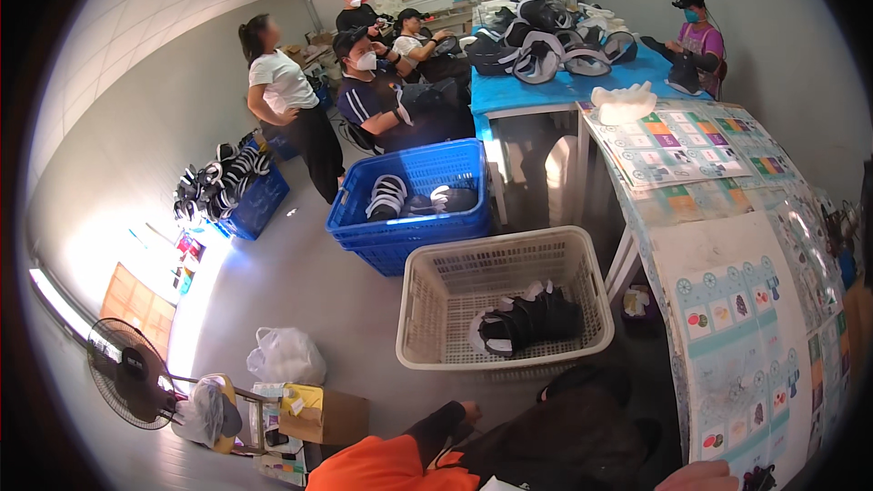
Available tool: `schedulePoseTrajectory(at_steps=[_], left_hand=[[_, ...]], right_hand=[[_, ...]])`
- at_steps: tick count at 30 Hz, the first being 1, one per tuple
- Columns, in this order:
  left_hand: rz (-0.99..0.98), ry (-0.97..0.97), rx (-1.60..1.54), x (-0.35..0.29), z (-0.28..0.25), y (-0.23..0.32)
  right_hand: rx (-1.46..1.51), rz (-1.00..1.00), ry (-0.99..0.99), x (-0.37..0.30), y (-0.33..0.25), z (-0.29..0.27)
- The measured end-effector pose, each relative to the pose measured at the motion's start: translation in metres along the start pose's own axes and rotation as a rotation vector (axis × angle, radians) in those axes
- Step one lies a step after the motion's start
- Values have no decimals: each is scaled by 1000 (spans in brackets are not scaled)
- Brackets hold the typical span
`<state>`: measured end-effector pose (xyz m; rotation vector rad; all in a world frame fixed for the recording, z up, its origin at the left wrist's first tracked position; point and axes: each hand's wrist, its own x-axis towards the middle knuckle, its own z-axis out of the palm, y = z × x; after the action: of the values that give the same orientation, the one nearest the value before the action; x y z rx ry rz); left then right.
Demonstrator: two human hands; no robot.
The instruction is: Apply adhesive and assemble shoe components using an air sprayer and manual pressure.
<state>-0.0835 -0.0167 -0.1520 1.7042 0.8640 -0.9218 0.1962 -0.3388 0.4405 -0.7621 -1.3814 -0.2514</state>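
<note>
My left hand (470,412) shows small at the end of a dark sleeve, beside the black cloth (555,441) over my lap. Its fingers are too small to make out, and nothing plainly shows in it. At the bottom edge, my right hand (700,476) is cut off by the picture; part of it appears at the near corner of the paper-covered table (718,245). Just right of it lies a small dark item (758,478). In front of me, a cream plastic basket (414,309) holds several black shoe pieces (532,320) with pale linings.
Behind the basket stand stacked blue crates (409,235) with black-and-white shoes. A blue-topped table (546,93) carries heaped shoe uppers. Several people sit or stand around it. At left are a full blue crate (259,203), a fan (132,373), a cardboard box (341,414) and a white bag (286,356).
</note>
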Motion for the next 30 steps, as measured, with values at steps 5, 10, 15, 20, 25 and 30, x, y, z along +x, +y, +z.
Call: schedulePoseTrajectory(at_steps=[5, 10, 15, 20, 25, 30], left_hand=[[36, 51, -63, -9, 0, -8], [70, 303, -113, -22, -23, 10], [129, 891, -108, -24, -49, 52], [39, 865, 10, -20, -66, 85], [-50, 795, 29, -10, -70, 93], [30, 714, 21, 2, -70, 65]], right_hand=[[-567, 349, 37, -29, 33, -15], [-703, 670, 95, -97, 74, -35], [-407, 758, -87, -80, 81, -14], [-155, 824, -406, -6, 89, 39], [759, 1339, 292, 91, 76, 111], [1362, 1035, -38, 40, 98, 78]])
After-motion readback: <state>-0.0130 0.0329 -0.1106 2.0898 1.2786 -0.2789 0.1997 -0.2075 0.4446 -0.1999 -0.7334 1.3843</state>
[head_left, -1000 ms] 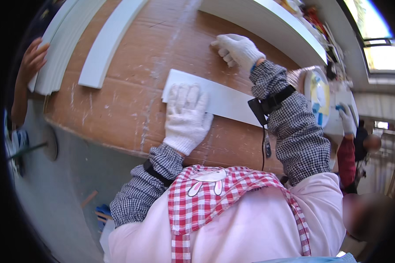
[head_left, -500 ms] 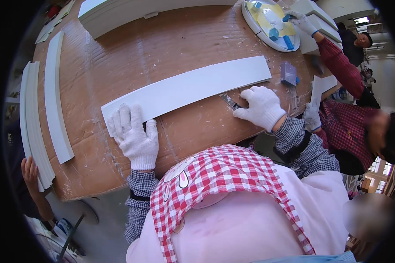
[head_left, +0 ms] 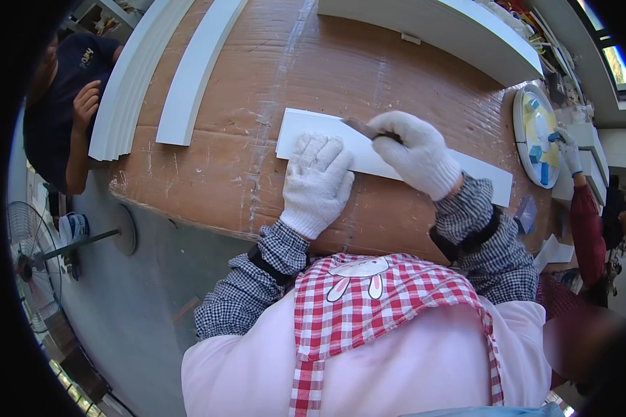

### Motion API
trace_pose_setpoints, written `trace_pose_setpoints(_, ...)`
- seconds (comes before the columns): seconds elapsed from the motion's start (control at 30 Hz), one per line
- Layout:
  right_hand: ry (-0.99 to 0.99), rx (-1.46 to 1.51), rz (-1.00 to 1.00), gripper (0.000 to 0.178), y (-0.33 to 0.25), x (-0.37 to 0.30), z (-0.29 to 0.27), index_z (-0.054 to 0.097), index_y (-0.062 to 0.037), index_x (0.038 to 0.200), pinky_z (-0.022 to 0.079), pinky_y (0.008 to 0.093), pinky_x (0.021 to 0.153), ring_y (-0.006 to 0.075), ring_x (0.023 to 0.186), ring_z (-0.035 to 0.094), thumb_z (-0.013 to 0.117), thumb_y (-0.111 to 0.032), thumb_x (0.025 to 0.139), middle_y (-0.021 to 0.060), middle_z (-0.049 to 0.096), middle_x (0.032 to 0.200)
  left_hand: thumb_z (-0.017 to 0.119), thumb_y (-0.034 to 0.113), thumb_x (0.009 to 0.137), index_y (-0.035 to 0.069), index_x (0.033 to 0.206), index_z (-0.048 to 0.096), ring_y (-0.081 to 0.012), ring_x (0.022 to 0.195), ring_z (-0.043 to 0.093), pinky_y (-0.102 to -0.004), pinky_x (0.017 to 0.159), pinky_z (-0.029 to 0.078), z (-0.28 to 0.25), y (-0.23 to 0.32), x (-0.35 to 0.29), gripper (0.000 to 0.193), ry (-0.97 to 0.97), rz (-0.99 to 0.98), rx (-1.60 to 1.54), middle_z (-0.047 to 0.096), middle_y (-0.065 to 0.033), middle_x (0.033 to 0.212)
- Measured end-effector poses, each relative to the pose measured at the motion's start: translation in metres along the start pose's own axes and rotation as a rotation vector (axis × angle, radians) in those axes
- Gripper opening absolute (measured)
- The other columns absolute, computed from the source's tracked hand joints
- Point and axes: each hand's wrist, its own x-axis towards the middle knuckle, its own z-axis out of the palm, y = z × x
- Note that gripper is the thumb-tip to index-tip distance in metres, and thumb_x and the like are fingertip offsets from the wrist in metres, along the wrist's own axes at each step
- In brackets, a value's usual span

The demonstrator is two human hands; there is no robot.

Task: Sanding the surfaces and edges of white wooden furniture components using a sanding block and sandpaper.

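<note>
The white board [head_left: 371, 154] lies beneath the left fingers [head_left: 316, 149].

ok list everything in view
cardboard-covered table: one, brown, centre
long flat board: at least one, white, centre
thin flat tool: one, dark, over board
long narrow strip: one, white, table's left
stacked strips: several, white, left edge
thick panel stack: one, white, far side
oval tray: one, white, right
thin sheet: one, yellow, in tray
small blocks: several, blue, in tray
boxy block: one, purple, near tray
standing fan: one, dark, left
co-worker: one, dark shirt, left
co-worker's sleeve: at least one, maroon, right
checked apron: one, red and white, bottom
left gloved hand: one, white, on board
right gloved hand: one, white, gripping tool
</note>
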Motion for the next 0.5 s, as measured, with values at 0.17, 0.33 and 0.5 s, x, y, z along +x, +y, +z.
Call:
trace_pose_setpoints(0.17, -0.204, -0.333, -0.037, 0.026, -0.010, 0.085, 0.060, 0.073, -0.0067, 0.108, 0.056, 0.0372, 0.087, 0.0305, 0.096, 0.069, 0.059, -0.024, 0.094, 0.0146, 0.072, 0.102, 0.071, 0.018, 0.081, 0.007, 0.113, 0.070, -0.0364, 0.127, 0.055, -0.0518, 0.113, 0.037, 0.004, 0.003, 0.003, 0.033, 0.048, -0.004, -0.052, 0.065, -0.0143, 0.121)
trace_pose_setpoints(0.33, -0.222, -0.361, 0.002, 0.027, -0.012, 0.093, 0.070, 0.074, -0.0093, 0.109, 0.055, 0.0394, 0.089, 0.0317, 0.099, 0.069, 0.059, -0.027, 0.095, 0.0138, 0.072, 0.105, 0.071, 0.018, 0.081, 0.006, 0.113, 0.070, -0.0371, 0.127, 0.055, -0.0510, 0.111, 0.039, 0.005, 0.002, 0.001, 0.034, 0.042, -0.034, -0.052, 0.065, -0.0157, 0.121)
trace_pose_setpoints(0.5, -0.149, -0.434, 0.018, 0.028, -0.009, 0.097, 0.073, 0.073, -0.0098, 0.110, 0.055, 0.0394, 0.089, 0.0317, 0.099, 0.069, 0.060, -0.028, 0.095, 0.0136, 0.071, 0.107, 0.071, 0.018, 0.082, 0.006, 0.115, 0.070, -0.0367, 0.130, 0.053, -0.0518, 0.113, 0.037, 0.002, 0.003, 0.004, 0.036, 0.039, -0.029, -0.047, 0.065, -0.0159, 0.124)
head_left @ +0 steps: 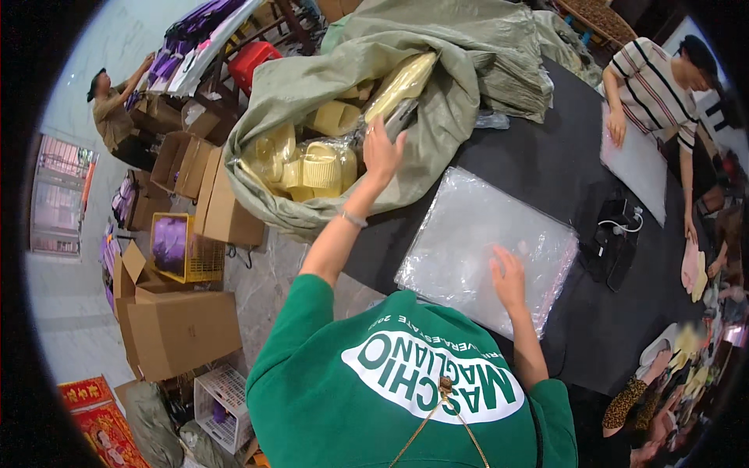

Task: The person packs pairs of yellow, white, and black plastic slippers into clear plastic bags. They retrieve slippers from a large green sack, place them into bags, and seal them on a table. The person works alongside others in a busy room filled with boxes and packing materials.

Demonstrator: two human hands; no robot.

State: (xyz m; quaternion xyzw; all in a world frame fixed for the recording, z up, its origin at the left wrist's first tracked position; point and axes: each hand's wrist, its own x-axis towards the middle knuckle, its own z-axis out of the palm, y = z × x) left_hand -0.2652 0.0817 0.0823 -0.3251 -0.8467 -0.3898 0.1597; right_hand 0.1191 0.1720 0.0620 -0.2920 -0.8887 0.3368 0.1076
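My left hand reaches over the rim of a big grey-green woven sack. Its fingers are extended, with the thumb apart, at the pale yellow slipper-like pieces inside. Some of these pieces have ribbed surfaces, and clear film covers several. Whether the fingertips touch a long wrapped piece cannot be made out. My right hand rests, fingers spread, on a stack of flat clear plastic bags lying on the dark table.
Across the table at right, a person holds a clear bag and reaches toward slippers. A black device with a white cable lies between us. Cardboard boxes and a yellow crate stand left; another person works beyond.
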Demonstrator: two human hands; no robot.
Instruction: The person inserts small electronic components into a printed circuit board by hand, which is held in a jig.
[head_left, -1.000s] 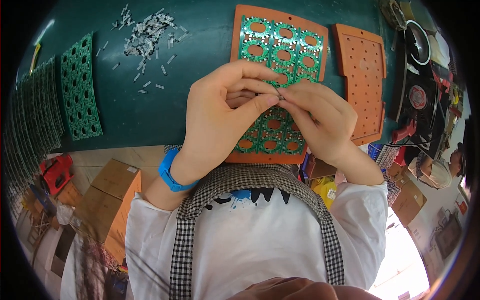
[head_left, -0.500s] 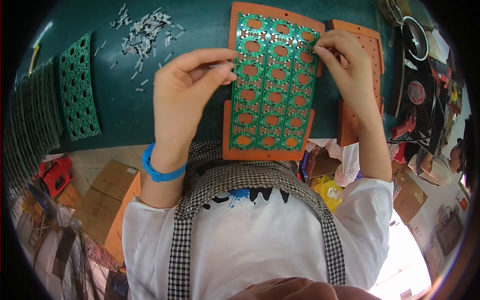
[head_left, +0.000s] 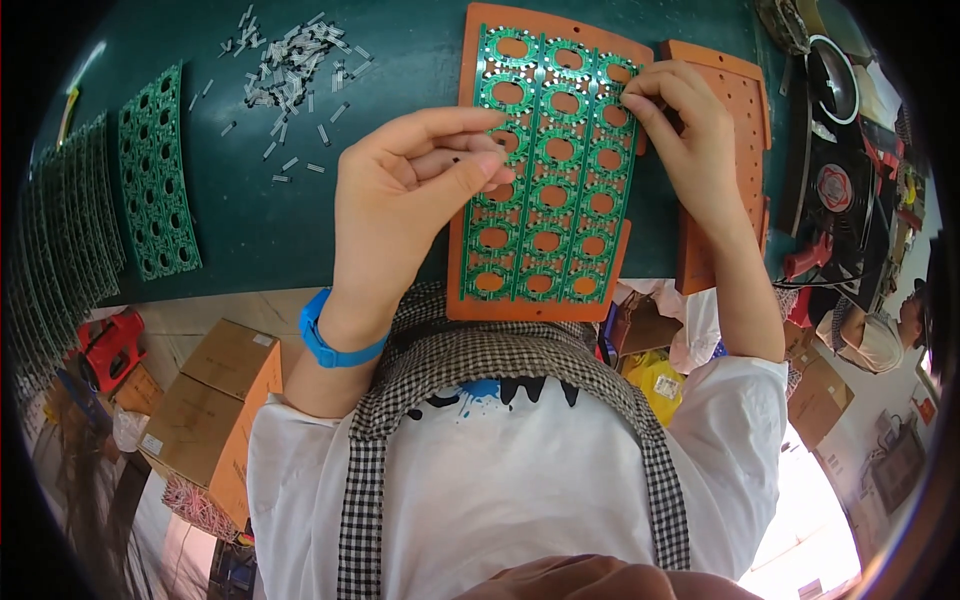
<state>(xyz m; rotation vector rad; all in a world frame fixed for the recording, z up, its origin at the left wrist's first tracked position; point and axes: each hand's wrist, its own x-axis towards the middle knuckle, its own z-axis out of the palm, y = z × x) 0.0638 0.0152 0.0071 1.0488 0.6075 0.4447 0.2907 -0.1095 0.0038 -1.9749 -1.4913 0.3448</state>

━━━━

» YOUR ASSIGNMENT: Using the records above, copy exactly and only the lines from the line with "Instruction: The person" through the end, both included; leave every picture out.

» THE ANSWER:
Instruction: The person inserts small electronic components into a printed circuit board by hand, which is held in a jig.
[head_left, -1.000s] 
[head_left, -0.500s] 
[head_left, +0.000s] 
<state>(xyz m; rotation vector rad; all in a world frame fixed for the recording, z up, its origin at the left wrist's first tracked position; point and axes: each hand's wrist, its own x-axis towards the middle knuckle, its own z-axis out of the palm, y = z × x) 0.0638 0.0152 0.0071 1.0488 0.6075 0.4447 0.2907 -0.1095 0.0038 -1.9749 -1.4913 0.3448</state>

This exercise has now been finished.